Treatment typically follows a step-up approach. The first line is a class of drugs called disease-modifying antirheumatic drugs (DMARDs), with methotrexate being the most widely used. It’s often started alongside a short course of a steroid to quickly bring inflammation under control while the DMARD takes effect. If methotrexate alone isn’t enough after three to six months, a biologic DMARD is added. Biologics are targeted therapies that block specific parts of the immune response. Some block TNF-alpha, the inflammatory signal most active in RA joints. Others target interleukins, T cells, or B cells. A newer class, called JAK inhibitors, works by interrupting immune signaling inside cells and is taken as a pill rather than an injection.

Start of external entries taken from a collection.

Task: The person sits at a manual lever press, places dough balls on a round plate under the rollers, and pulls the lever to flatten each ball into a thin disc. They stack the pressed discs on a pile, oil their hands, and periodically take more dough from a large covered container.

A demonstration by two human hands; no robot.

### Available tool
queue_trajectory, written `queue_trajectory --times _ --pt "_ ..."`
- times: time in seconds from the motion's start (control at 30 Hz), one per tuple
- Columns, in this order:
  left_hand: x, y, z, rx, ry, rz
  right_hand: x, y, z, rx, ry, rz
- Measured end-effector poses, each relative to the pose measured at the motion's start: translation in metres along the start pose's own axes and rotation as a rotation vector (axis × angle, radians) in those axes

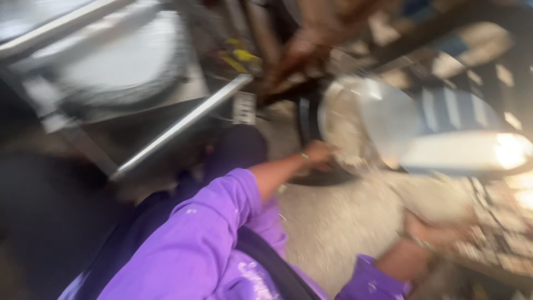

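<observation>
The whole view is smeared with motion, so my biggest risk is plain: I cannot see my grip well, and a slip against the big round pale metal dish (361,125) could tip it or pinch me. My left hand (319,154) reaches far forward from its purple sleeve (205,222) and touches the dish's near left rim; its fingers look curled there, but I cannot tell whether they truly grip. My right hand (430,233) sits near and right, low on a pale cluttered surface (499,244); whether its fingers are open or closed I cannot tell. Another person's hand (294,61) works just beyond the dish, and a bump between us could jolt it. The dish stands tilted on edge, right of centre, shiny and light grey, with a dark ring (305,122) at its left.
</observation>
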State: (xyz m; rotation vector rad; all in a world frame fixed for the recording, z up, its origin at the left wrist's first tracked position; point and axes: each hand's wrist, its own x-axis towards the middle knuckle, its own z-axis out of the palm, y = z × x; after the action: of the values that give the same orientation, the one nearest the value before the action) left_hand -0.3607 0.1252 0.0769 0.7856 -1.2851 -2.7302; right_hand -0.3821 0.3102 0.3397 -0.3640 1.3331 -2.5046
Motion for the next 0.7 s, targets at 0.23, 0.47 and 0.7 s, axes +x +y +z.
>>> queue_trajectory --times 0.23,0.47,0.7 --pt "-0.187 0.072 -0.022 -0.512 -0.589 0.387 -0.093 0.061 0.112 -0.153 -0.749 -0.003" --pt "-0.403 0.101 -0.150 -0.668 -0.021 0.874 -0.225 0.127 0.256 -0.640 -1.424 -0.098" --pt "-0.551 0.065 -0.304 -0.888 0.865 1.415 -0.351 0.141 0.371 -0.182 -1.610 0.414"
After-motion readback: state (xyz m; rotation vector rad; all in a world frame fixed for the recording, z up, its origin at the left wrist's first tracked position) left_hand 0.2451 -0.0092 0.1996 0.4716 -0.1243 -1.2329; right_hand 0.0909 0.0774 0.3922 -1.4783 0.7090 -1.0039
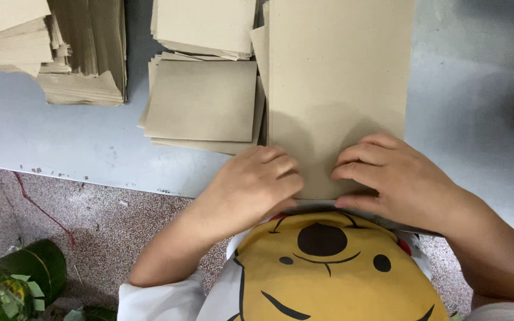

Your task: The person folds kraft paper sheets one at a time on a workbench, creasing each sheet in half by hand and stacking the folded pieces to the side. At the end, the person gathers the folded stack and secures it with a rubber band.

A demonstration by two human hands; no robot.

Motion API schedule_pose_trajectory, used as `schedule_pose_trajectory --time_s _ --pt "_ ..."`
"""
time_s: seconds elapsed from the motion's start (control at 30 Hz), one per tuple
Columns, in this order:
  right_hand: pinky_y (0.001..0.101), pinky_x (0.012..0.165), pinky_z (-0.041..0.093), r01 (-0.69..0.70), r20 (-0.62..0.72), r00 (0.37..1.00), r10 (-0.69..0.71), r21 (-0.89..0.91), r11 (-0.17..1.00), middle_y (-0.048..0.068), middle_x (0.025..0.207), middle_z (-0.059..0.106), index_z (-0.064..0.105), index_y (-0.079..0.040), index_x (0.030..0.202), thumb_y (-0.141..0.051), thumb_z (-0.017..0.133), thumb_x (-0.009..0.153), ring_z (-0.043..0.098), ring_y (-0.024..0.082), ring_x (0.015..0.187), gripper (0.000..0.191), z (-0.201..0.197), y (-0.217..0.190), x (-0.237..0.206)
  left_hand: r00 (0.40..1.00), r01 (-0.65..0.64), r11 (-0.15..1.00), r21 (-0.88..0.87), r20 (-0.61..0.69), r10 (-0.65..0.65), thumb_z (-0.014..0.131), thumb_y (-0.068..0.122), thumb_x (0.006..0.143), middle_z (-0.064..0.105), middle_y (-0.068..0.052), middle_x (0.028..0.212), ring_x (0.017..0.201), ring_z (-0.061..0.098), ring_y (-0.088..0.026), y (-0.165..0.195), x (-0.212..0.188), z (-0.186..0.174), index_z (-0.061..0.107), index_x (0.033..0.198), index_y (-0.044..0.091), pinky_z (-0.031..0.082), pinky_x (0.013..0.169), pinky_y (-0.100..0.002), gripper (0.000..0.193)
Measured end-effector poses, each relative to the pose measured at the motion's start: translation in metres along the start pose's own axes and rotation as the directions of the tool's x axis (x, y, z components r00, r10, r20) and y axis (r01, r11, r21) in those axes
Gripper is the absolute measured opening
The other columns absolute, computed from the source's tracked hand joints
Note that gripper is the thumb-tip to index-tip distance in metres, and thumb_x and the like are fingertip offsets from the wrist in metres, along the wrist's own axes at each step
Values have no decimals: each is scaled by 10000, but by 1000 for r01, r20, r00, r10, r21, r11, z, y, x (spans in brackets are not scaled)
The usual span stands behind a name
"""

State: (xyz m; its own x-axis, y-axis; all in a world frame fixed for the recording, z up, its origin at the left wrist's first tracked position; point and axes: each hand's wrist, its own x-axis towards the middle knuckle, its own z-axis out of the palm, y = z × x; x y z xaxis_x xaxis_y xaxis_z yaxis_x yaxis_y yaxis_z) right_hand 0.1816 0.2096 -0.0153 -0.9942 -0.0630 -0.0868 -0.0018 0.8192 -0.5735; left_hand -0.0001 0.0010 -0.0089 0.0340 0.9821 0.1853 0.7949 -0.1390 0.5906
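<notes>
A tall stack of large brown cardboard sheets (337, 77) lies on the grey table (477, 107) right in front of me. My left hand (251, 187) rests with curled fingers on the near left corner of the top sheet. My right hand (397, 178) pinches the near edge of the same sheet, fingers on top and thumb underneath at the table's edge. Both hands grip the cardboard close to my body.
Smaller square cardboard stacks (203, 101) lie left of the big sheets, another pile (206, 24) behind them. More stacked board (84, 53) sits at the far left. Below the table edge are speckled floor (90, 220), a red cord and a green bundle (19, 279).
</notes>
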Motion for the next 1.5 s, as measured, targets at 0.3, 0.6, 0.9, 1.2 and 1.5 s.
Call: schedule_pose_trajectory --time_s 0.3,0.6,0.9,1.2,1.5 --pt "361 844 520 -17 25 1000 16 9 1000 0 1042 709 758 -134 953 -392 824 692 620 237 995 373 -5 0 5 1000 -9 996 84 -4 10 698 172 816 642 -59 1014 1043 643 -246 2 -1 -4 627 893 92 512 812 -383 132" --pt "407 860 526 22 -148 988 -44 -148 989 48 1056 705 740 -95 1098 -367 748 785 652 278 1012 414 0 -14 -11 970 13 997 82 -243 8 759 157 893 666 -57 1156 1137 620 -244 -2 4 9 675 1146 109 497 946 -406 271" --pt "398 937 517 116 -396 913 97 480 869 133 1120 676 630 -64 1110 3 667 883 662 254 1053 239 -20 -6 -38 877 -222 317 -922 -331 -348 839 161 981 371 33 1600 1482 412 -126 7 32 22 240 1632 133 363 1234 -314 885" --pt "423 1130 447 249 -619 764 182 544 802 210 1412 541 90 -171 1609 -31 580 1030 560 268 1274 771 20 5 -14 864 -163 811 -562 -478 -158 807 168 965 756 -33 1146 1057 767 -201 -11 33 40 695 1197 91 593 939 -300 269" --pt "313 837 563 176 -603 738 303 605 776 179 1067 701 396 -71 1345 -55 494 1135 699 239 927 232 31 4 -23 822 -145 653 -743 -458 -339 766 118 988 729 -78 1083 976 722 -114 -2 24 42 633 1208 23 583 853 -250 274"
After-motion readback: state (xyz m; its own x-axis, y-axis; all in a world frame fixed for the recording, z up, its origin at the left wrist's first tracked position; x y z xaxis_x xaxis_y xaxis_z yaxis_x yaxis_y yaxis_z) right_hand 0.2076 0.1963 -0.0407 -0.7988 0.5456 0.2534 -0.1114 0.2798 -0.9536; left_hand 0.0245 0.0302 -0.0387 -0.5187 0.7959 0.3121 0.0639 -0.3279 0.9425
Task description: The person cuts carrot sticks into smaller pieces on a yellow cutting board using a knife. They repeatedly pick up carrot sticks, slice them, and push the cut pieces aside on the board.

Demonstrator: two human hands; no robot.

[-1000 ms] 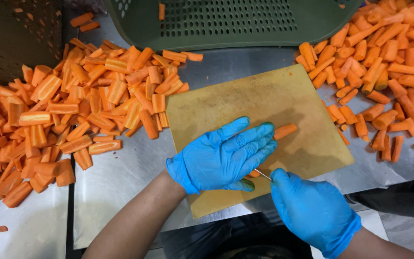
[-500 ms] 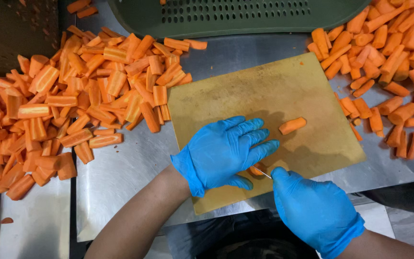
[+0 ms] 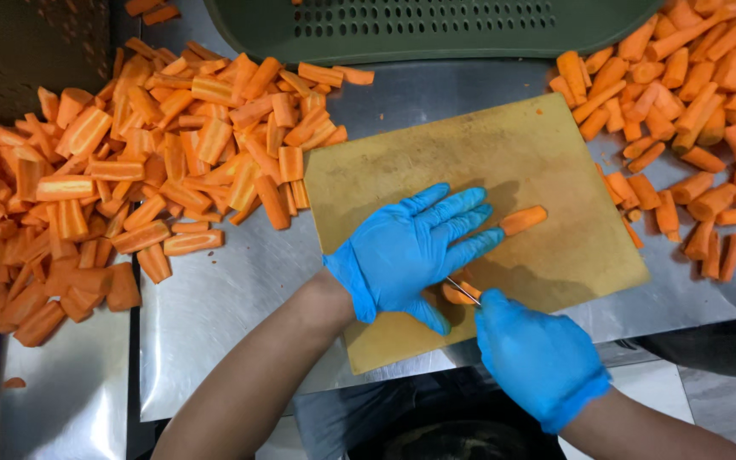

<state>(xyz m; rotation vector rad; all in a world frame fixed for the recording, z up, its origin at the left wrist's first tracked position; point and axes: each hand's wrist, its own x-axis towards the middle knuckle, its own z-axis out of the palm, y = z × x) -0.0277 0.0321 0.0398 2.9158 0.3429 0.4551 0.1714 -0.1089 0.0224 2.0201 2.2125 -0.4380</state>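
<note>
Both my hands wear blue gloves over a tan cutting board (image 3: 547, 153). My left hand (image 3: 411, 247) lies flat with fingers spread, pressing a carrot piece (image 3: 523, 221) whose end sticks out past the fingertips. My right hand (image 3: 537, 351) is closed on a small knife (image 3: 463, 290); its thin blade runs under my left palm into the carrot's near end. Most of the carrot is hidden under my left hand.
A big pile of halved carrot pieces (image 3: 129, 170) covers the steel table (image 3: 232, 298) at the left. Whole carrot chunks (image 3: 692, 102) are heaped at the right. A green perforated crate (image 3: 436, 25) stands at the back edge.
The view has shifted slightly, so the board sits a bit higher and more to the right. Both hands stay on the carrot, and the knife has drawn slightly nearer.
</note>
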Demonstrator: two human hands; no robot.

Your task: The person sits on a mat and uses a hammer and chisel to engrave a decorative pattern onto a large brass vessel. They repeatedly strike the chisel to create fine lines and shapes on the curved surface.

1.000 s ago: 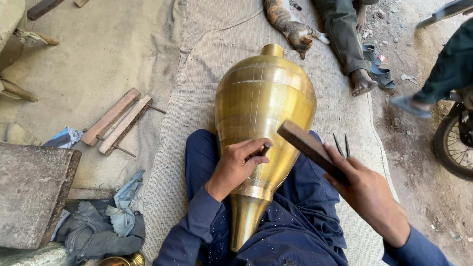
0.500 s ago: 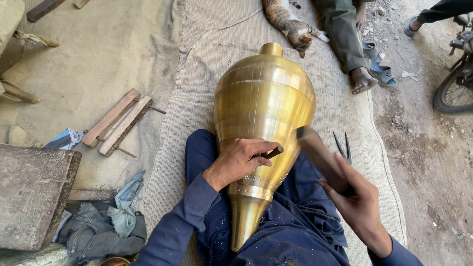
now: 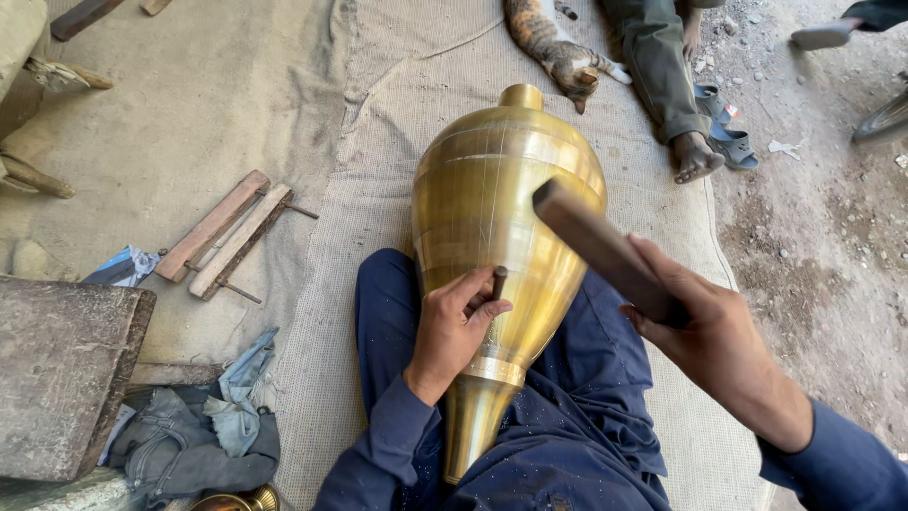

Most people with RA will try more than one medication over the course of their disease. Finding the right combination can take time, but the treatments available today are dramatically more effective than what existed even 20 years ago. Many people achieve low disease activity or full remission and maintain normal daily function for years.

Living With RA Day to Day

Beyond medication, regular low-impact exercise like swimming, cycling, or walking helps maintain joint flexibility and muscle strength. Physical and occupational therapy can teach you joint-protection techniques and recommend assistive tools that reduce strain during everyday tasks like cooking or typing.

Flares, periods when symptoms temporarily worsen, are a normal part of RA even with good treatment. Learning to recognize early flare signs like increased stiffness or fatigue allows you to adjust activity and contact your care team before things escalate. Tracking your symptoms over time also helps your doctor fine-tune your treatment plan, since the target is sustained low disease activity, not just occasional relief.